Coup de coeur d’un aïeul

Je vais vous raconter une histoire que ma grand-mère maternelle m’a racontée dans ma petite enfance à maintes reprises pour nous consoler quand nous avions des petites peines d’enfant.

L’histoire est un fait vécu par son grand-père paternel, cela se situe dans les années 1860, c’était un temps où ce coin de pays en haut de Bellechasse connaissait ses premiers moments de colonisation.

L’aïeul ayant défriché un coin de terre pour y vivre avec sa famille. Arrivé à un âge assez avancé, il se bâtit une petite maison pour donner son lot colonisé à un fils.

Logeant dans sa nouvelle maison, ou plutôt un camp, parce qu’à ce siècle-là, tous les bois de construction étaient équarris à la hache et la finition était plutôt robuste. Tous les jours, il se rendait à la ferme pour aider son fils aux travaux malgré son âge avancé.

Un jour de pluie en automne, assis sur un sac d’avoine dans le porche de l’étable, ce coup de cœur arriva. Tout en fumant sa pipe fabriquée de blé-d’inde, il entendit un bruit sous une poutre de la grange. Il s’avança et vit l’ombre d’un animal, un peu apeuré croyant à des animaux sauvages qui étaient en quantité à cette époque. Il se munit d’un bâton pour se sécuriser et il s’avança d’un pas sûr et lent avec les yeux d’un chasseur pour ne pas manquer sa proie.

Tout à coup, il aperçut un petit chien laid et poilu qui rampait devant lui pour lui demander grâce.

À première vue, son idée fut de le chasser, mais aussitôt un sentiment de compassion traversa son esprit. En s’approchant de lui, il lui tendit sa main comme signe de bienvenue en lui caressant le poil fripé de sa tête.

La peur était transformée en bonheur, il y avait eu comme un mariage entre eux et il ne pensait plus en s’en séparer, même s’il avait l’anxiété de son épouse qui s’était dit qu’il n’aurait jamais de chien dans leur nouvelle maison.
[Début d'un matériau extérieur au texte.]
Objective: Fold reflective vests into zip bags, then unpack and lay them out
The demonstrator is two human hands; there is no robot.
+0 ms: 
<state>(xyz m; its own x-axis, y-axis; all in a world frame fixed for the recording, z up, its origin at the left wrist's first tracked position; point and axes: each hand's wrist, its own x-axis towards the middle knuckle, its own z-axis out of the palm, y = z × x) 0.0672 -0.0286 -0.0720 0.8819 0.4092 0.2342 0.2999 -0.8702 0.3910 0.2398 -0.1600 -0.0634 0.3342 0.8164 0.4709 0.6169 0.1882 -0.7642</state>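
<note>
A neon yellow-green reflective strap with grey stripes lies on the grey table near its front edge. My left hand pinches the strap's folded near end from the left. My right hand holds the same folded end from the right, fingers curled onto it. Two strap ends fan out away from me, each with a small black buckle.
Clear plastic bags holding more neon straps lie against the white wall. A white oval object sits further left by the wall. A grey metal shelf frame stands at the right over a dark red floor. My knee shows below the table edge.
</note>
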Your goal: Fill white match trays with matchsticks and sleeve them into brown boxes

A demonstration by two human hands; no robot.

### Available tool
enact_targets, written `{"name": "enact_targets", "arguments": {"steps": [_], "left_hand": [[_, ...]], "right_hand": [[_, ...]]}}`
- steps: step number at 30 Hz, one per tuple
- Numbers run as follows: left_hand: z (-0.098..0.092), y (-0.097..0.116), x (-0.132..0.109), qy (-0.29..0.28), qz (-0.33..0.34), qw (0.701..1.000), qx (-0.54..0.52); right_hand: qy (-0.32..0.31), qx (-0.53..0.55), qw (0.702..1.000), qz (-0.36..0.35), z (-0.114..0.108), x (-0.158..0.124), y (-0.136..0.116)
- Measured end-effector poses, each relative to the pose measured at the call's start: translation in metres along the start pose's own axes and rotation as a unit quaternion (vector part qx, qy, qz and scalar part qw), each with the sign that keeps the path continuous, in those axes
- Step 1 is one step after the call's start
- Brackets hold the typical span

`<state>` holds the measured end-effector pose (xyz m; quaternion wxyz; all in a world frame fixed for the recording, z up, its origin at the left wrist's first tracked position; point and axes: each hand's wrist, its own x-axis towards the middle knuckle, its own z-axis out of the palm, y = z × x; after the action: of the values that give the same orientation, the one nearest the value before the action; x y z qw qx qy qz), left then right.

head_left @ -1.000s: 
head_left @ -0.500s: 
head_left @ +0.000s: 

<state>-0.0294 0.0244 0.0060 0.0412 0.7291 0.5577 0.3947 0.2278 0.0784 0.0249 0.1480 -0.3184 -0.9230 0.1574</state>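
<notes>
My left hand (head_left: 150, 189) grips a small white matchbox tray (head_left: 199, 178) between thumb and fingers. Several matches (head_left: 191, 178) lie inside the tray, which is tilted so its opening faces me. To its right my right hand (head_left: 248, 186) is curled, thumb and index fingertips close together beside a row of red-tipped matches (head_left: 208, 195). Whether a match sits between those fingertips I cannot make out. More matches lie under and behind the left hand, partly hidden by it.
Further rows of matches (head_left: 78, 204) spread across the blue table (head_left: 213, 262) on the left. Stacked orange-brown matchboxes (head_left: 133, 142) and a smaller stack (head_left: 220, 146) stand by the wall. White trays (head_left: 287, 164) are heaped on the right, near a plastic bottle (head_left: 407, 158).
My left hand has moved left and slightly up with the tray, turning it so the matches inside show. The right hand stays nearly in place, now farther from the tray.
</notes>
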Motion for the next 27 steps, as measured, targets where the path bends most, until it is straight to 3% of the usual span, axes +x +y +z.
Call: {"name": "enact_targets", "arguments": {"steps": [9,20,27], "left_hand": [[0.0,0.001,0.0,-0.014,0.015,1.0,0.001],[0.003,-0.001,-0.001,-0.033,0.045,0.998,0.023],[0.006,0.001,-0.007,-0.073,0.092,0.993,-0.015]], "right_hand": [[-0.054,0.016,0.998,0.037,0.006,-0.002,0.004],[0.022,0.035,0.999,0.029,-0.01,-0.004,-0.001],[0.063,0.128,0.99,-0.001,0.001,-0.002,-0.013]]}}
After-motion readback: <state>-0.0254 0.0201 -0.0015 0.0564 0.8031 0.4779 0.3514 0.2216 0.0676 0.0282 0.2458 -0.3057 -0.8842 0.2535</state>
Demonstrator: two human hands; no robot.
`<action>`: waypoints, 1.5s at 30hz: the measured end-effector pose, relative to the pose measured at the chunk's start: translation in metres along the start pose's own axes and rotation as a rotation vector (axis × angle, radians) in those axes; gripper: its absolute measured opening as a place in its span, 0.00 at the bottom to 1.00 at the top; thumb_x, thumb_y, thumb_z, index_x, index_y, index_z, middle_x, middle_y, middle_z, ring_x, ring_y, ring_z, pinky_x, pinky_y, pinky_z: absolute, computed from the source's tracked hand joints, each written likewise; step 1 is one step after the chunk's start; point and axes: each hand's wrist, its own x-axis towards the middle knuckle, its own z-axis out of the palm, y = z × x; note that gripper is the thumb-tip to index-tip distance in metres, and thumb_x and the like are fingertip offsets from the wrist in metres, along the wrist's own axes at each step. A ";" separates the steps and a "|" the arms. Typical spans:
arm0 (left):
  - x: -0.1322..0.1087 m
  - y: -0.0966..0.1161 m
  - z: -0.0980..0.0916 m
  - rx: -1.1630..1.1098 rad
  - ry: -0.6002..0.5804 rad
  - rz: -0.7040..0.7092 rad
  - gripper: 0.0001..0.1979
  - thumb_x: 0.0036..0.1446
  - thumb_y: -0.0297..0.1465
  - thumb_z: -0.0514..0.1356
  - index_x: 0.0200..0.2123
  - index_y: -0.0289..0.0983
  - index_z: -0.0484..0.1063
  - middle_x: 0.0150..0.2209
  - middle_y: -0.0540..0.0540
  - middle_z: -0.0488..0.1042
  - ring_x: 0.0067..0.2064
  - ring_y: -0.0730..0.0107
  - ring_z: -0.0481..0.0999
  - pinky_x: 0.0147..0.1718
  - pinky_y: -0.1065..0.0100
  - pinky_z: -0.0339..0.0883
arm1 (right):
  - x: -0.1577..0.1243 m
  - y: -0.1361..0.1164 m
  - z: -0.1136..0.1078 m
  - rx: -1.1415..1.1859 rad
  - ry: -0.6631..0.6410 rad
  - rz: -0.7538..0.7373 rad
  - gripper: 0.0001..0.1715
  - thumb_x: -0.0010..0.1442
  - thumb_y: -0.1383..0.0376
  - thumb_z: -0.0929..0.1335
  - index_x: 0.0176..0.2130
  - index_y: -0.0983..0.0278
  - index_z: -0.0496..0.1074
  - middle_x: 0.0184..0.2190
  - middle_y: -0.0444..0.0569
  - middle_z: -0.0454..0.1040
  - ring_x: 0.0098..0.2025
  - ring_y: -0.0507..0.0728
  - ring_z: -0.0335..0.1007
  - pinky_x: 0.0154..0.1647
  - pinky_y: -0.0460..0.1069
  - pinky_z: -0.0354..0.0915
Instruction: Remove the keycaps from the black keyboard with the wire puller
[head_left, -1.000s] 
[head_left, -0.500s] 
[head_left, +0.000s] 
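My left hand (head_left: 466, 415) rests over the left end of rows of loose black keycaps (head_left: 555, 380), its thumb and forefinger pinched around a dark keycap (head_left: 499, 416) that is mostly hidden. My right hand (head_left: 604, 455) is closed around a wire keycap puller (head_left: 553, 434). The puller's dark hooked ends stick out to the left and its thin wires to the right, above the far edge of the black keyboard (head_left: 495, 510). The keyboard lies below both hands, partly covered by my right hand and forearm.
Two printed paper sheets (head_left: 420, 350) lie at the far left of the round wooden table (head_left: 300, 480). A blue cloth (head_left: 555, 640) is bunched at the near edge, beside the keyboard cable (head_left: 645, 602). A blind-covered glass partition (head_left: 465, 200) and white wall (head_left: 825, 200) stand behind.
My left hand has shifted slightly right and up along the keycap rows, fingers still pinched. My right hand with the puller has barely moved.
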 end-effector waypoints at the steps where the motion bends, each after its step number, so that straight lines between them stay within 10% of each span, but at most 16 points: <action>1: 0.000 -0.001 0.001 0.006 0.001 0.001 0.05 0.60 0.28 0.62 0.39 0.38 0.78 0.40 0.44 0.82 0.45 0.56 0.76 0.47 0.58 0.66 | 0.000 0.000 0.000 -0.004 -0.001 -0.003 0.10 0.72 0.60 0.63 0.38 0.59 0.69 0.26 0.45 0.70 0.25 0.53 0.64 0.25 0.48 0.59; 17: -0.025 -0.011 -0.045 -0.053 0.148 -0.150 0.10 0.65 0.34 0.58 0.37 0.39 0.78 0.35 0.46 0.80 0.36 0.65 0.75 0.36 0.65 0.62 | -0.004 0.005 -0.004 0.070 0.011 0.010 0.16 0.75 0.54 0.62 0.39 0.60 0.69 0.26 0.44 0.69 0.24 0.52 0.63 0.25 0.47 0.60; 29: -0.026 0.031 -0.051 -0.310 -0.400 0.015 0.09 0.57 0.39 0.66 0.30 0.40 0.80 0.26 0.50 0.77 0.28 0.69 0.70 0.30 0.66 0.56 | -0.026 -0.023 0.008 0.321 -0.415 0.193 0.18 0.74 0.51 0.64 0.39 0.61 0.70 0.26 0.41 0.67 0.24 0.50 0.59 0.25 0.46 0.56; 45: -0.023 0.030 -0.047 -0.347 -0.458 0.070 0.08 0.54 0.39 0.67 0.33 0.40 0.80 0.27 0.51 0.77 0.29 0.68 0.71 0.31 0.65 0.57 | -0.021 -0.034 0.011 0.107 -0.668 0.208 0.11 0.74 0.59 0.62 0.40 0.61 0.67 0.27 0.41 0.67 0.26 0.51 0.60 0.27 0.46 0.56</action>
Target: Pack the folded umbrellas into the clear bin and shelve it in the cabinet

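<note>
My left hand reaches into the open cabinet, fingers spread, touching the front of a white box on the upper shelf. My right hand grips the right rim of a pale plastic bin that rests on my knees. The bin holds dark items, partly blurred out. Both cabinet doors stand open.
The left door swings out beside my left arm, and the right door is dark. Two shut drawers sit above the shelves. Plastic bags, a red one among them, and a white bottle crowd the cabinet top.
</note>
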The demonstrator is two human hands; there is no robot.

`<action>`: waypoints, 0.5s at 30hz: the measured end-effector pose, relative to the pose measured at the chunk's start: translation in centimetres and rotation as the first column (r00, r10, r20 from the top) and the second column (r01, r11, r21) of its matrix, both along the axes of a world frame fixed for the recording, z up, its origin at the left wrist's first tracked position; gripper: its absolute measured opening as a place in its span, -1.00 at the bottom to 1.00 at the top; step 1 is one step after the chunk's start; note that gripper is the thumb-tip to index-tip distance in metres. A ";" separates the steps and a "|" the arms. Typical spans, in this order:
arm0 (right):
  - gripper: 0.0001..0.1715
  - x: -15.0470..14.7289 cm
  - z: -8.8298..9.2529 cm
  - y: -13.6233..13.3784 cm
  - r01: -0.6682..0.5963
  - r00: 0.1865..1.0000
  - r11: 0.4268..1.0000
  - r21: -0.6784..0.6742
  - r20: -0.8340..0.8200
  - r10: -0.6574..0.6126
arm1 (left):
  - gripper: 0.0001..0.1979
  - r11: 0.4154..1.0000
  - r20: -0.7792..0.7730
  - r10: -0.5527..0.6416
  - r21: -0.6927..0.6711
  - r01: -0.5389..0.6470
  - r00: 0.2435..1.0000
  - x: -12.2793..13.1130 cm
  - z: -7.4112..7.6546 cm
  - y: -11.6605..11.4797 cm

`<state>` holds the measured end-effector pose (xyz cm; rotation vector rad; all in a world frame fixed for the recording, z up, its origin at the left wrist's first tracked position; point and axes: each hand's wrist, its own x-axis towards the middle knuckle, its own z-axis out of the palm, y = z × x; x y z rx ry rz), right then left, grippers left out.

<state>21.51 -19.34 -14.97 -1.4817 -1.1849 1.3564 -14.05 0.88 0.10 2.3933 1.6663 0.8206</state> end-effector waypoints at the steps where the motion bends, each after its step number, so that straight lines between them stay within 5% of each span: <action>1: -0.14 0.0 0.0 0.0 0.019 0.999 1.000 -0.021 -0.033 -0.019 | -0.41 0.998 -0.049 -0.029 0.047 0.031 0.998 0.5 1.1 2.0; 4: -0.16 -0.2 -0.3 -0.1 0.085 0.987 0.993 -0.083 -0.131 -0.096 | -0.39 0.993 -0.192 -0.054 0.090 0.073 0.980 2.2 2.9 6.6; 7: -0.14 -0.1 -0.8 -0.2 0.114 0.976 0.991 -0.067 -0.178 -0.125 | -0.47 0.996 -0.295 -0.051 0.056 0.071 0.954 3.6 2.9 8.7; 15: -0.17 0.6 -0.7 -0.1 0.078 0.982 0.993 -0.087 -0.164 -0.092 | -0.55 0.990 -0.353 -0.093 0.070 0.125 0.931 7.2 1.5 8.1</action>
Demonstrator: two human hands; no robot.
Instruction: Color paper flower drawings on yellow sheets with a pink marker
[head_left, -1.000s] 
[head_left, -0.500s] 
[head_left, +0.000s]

Il enferma le chien dans l’étable et se rendit à sa demeure pour savoir quel accueil ferait son épouse à ce nouveau visiteur.

Son épouse le vit arriver d’une agilité surprenante avec un air joyeux, elle lui demanda :

«Qu’est-ce qui t’arrive, as-tu vu un saint!»

Il répondit depuis qu’il vit dans cette nouvelle demeure, il s’ennuie et s’il avait un petit chien qui l’accompagnerait, il me semble qu’il serait plus heureux.

Et son épouse de commenter :

«Où pourrais-tu trouver un bon petit chien qui ne nous causerait pas trop d’ennui et nous n’en achèterons sûrement pas, nous n’avons pas d’argent.»

Il répondit vivement:

«J’en ai trouvé un, je crois que c’est le Bon Dieu qui me l’a envoyé.»

«Si tu crois que c’est le Bon Dieu qui l’a mis sur ton chemin, apporte-le à la maison.»

Quelques minutes plus tard, le nouveau pensionnaire apparut dans le décor, son épouse de dire :

«Le Bon Dieu aurait pu t’en envoyer un plus beau.»

Après quelque temps, elle s’aperçut que si c’était le choix du Bon Dieu, c’était un très bon choix. De jour en jour, il apportait du bonheur à chacun d’eux, on lui avait fabriqué un paillasson de paille près du poêle pour ses repos qui accompagnait la grande chaise berceuse d’où pendait toujours une main qui caressait sa crinière.

Beaucoup d’années s’écoulèrent où ce petit chien errant sans allure apportait un bonheur à ce couple d’aînés. Un jour, la main du haut de la chaise berceuse qui caressait ce petit chien sur le paillasson s’arrêta, l’aïeul avait passé de la vie à trépas.

À cette époque l’exposition du défunt se faisait sur un lit de planches couvert d’un drap et monté sur deux chevalets où le petit chien trouva refuge avant son départ à jamais.

Quelques jours plus tard en refusant toute nourriture, il se laissa mourir.

Plus tard, la grand-mère de dire :

«Ce petit chien était un vrai don de Dieu pour nous avoir tant donné de bonheur.»

Et elle s’éteignit quelques mois plus tard.

Aujourd’hui nos savants universitaires ont découvert que l’accompagnement de petits animaux pour certains aînés était presque une cure et on a trouvé le savant mot de zoothérapie.

Il est malheureux qu’aujourd’hui plusieurs de nos aînés, qui pour eux un animal serait une cure, s’en privent pour de futiles raisons où ils sont en hébergement.